おばぁちゃんがこの世の人では
無くなってから
4日がすぎた。
私はカーテンも空けない部屋で
ほとんど何も飲まず食わずの生活を
送っていた。
― コンコン ―
「…笑…香…??」
何で、
何で彼はいつも私を
助けに来てくれるのだろう。
部屋に入ってきたのは
お母さんだと思っていたけど
お母さんではなく海斗だった。
「笑香…最近何もくってねぇんだろ??ほら、これ食えよ。
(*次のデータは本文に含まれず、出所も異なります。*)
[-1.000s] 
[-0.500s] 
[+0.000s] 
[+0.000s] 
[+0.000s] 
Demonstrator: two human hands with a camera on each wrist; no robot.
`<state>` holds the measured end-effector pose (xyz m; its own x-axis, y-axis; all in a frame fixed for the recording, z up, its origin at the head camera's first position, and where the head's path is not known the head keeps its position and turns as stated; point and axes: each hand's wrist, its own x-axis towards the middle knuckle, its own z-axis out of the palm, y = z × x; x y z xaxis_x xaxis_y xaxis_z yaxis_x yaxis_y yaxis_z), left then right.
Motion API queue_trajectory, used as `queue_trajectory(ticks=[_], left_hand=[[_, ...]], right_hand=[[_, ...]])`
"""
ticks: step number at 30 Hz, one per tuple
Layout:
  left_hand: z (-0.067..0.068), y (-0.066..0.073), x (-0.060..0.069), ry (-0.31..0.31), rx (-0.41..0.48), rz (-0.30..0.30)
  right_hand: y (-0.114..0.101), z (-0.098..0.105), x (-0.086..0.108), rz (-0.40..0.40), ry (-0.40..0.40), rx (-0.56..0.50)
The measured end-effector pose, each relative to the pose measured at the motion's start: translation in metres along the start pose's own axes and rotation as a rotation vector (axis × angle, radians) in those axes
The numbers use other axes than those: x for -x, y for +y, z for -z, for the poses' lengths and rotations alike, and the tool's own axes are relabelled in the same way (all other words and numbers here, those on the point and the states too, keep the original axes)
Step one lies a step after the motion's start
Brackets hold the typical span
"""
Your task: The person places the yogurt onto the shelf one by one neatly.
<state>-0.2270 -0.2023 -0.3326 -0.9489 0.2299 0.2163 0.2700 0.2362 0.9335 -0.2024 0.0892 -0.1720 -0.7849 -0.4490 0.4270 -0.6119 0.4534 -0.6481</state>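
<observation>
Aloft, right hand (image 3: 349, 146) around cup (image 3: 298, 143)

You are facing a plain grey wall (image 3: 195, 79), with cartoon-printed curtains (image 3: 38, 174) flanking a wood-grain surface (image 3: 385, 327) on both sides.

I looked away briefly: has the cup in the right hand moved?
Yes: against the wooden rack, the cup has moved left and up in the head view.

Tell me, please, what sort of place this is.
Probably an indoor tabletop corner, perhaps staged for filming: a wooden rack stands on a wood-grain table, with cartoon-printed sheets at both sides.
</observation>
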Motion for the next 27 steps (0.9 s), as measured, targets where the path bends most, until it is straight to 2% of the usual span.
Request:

」
それは私が小さい頃から好きな味の駅前のドーナツだった。
「うん…。ありがと…。でも、いらない…。ごめんね…。」
「…そうか。それじゃ、ここにおいておくから食べろよ!!またくるから!!」
「うん…。」
どんなに海斗がもってきてくれたものでも
どんなにお母さんが作ってくれたものでも
どんなに自分の好きなものでも
どうしても食べ物が喉を通らなかった。
毎日夜になると泣いて
これは夢なんじゃないかって
夢ならどんなにひどい悪夢なのだろうって
早くさめろって
でも、ほんとは現実ってわかってて
ただ認めたくないから現実逃避をして
でも、涙はいつまでたっても枯れることはなかった。
でも、私は
とても優しい人たちに囲まれてると思った。
今みたいにみんな
心配して部屋にきてくれる。
お母さん、夢未、奏、海斗
私はすごい幸せ者なのだろう。
でも、今はこれっぽっちも
幸せだなんて感じられなかった。